→ **Problem**: From the line that contains "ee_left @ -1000" to the final line below, both included, print each line exactly and skip the pictures.

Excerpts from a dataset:
○ ○ ○ ○ ○ ○ ○

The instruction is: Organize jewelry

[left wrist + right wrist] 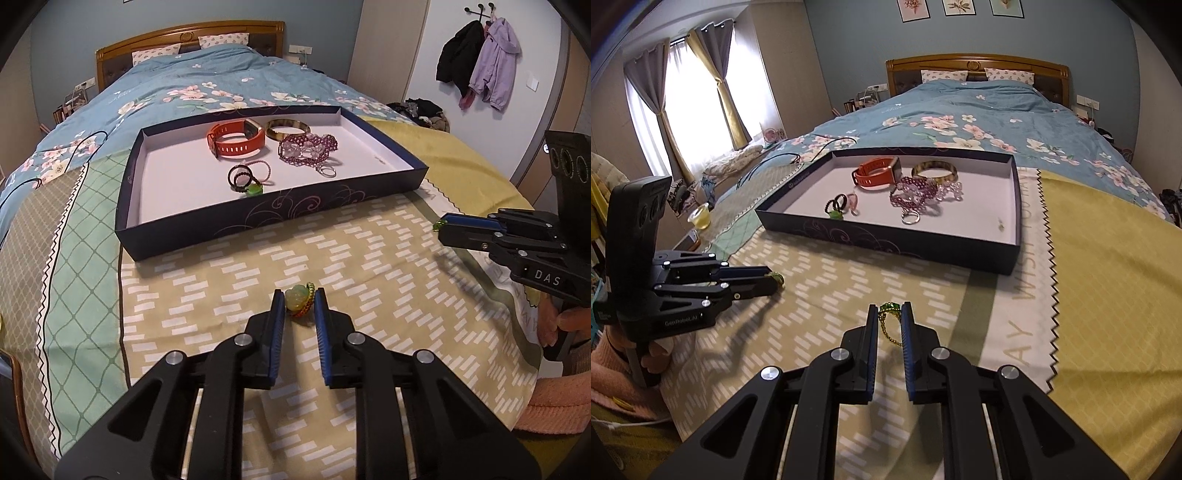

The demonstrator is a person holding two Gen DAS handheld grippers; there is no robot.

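Left fingers (280, 306) pinch a green pendant (300, 303); right fingers (874, 319) pinch a green-stone chain (889, 312); tray (258, 214) holds watch (236, 142), bangle (287, 128).

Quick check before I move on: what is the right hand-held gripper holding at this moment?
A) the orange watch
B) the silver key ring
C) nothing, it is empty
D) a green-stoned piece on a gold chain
D: in the right wrist view the right hand-held gripper is closed on a green-stoned piece on a gold chain, while the orange watch and the silver key ring lie in the tray.
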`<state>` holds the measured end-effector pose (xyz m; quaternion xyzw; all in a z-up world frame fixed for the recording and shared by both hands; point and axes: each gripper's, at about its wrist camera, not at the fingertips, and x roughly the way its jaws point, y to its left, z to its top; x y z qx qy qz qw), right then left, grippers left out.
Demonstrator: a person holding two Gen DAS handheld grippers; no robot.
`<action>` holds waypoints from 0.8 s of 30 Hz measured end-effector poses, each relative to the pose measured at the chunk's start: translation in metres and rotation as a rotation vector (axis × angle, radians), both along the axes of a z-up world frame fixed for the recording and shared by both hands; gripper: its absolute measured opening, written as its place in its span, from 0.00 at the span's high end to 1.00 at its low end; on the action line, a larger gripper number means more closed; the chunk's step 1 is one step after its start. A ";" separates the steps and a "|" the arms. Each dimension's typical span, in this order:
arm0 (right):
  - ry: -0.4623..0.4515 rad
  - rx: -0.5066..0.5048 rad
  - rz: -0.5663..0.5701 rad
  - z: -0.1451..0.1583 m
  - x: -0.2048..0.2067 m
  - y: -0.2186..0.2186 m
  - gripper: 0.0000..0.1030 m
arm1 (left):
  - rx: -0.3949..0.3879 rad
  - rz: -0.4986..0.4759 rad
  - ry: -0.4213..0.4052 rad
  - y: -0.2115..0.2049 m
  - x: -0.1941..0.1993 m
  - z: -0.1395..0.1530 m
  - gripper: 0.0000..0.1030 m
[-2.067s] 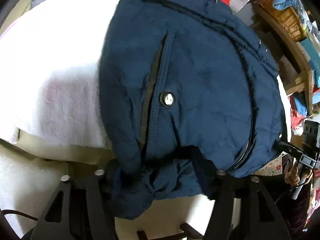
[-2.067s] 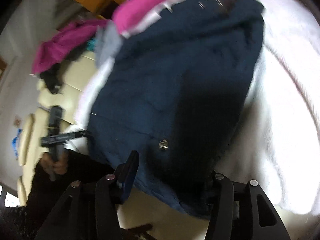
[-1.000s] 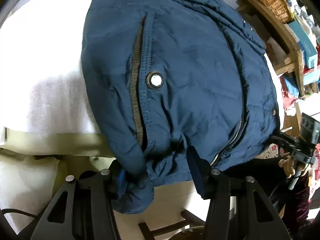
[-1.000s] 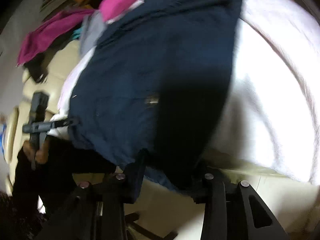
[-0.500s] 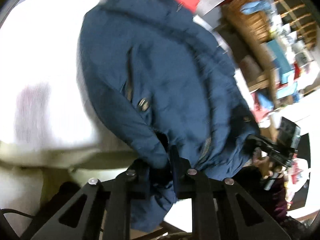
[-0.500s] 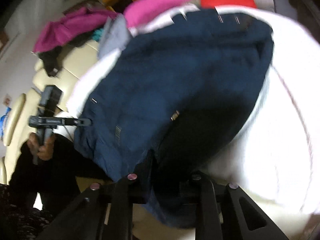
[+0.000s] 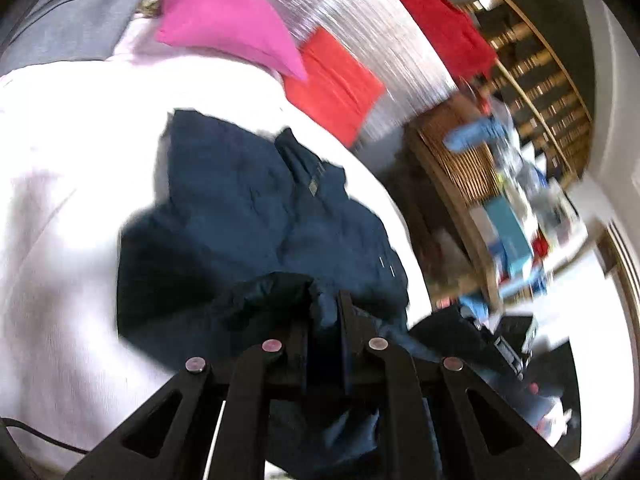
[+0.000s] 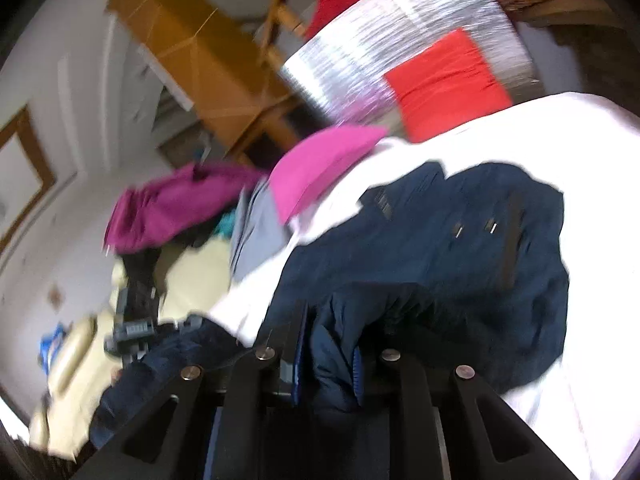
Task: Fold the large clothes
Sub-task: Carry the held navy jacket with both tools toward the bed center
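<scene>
A navy padded jacket (image 7: 248, 216) lies on a white cover (image 7: 72, 240), its near hem lifted and bunched. My left gripper (image 7: 325, 320) is shut on a fold of that hem, cloth squeezed between the black fingers (image 7: 298, 344). In the right wrist view the same jacket (image 8: 460, 240) spreads over the white cover (image 8: 580, 380), and my right gripper (image 8: 330, 344) is shut on another fold of the hem. Each view shows the other gripper at the edge: the right one (image 7: 512, 340) and the left one (image 8: 132, 332). Both pictures are blurred.
Past the jacket lie a pink cloth (image 7: 224, 16), a red cloth (image 7: 332, 84) and a silvery sheet (image 7: 360, 32). A wooden shelf (image 7: 472, 184) with boxes stands to the right. A magenta garment (image 8: 168, 208) and a grey one (image 8: 256, 224) pile up on a cream sofa (image 8: 76, 360).
Both grippers went from open around the jacket's near hem to shut on it. They then rose and tipped up, lifting the hem so the far cloths and room came into view.
</scene>
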<state>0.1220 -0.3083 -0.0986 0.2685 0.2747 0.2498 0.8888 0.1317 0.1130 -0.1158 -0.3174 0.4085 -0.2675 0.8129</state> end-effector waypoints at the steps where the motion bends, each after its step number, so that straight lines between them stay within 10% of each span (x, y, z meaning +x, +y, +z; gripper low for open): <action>1: 0.005 0.016 -0.027 0.001 0.005 -0.025 0.81 | -0.014 0.038 0.001 0.002 0.015 -0.004 0.88; 11: 0.153 0.073 -0.167 -0.035 0.113 -0.046 0.81 | -0.017 0.278 0.099 0.014 0.096 -0.053 0.89; 24: 0.191 0.246 -0.238 -0.050 0.151 -0.081 0.81 | 0.012 0.295 0.045 0.001 0.152 -0.045 0.89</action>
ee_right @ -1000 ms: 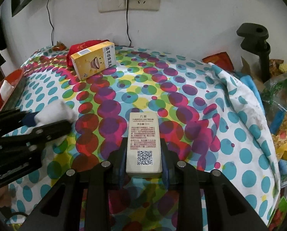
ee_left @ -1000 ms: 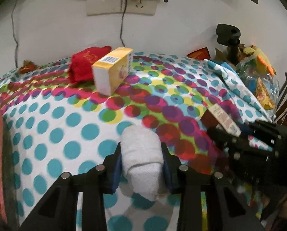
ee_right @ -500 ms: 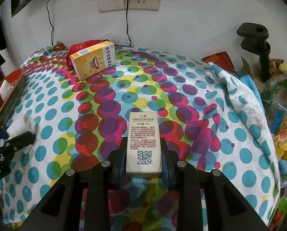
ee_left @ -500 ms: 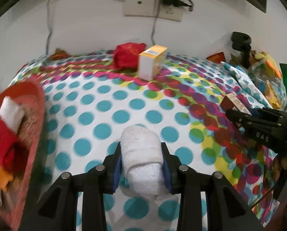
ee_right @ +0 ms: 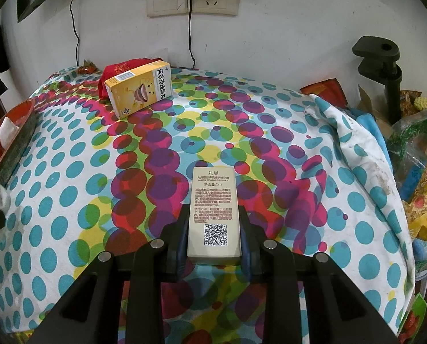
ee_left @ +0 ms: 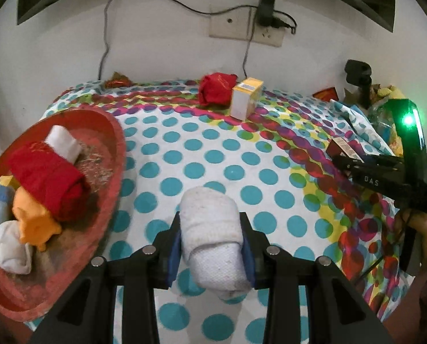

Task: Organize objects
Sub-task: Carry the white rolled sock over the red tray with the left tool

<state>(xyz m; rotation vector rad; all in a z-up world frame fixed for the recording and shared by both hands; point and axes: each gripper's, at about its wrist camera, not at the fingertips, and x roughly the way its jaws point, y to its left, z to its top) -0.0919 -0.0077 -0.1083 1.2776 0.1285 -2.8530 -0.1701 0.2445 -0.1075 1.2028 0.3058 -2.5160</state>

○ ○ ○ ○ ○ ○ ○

→ **Exercise output**:
ee_left @ -1000 ms: 
ee_right @ -500 ms: 
ee_left @ -500 ms: 
ee_right @ +0 ms: 
ee_left @ +0 ms: 

Task: Organize objects
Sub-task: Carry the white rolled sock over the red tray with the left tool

<state>(xyz m; rotation vector rad; all in a z-up world frame fixed for the recording and shared by both hands; point and axes: each gripper's, at about its wrist camera, not at the fingertips, and x roughly the way its jaws point, y to its left, z to its top) -0.0919 -0.0077 -0.1083 1.2776 0.1285 -2.8530 -0.1701 0.2445 -0.1075 1.2028 0.3058 -2.5160</state>

That is the complete output for this exercise.